** RAW DATA follows **
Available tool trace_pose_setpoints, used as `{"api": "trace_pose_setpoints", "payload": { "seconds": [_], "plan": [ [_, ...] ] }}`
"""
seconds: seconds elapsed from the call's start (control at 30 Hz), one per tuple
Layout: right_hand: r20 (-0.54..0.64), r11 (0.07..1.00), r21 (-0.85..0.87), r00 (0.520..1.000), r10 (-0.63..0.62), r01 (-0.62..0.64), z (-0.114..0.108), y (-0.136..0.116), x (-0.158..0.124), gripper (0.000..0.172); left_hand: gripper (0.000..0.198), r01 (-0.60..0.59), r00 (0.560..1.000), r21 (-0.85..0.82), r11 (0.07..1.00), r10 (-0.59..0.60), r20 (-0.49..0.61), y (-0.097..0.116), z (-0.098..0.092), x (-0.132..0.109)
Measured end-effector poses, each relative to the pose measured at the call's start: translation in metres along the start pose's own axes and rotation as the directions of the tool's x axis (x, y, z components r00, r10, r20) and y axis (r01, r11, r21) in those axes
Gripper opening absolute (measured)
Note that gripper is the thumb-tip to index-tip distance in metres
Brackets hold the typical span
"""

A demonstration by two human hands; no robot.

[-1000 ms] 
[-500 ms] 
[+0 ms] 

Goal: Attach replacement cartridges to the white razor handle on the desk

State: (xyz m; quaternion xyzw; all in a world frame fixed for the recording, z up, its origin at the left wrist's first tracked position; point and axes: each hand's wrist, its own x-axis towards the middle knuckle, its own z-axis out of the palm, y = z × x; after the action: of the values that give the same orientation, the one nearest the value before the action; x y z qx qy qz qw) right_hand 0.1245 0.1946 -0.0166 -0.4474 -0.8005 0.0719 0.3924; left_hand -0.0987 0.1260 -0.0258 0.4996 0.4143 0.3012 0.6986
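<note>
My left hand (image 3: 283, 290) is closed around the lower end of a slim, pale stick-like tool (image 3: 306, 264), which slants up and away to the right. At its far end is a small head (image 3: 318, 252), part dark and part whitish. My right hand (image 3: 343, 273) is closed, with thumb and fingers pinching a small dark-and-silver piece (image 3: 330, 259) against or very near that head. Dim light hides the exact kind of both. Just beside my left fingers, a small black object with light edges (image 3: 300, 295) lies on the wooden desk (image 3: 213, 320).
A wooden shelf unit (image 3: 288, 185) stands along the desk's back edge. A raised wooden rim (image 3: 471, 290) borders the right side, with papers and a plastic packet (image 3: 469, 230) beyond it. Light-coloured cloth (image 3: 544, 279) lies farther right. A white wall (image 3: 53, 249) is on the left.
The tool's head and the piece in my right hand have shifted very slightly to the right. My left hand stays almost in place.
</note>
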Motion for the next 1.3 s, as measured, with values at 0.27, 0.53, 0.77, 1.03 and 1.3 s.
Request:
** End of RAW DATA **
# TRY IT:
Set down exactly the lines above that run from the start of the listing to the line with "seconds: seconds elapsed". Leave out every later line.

# EXPECTED OUTPUT:
Available tool trace_pose_setpoints, used as `{"api": "trace_pose_setpoints", "payload": { "seconds": [_], "plan": [ [_, ...] ] }}`
"""
seconds: seconds elapsed from the call's start (control at 30 Hz), one per tuple

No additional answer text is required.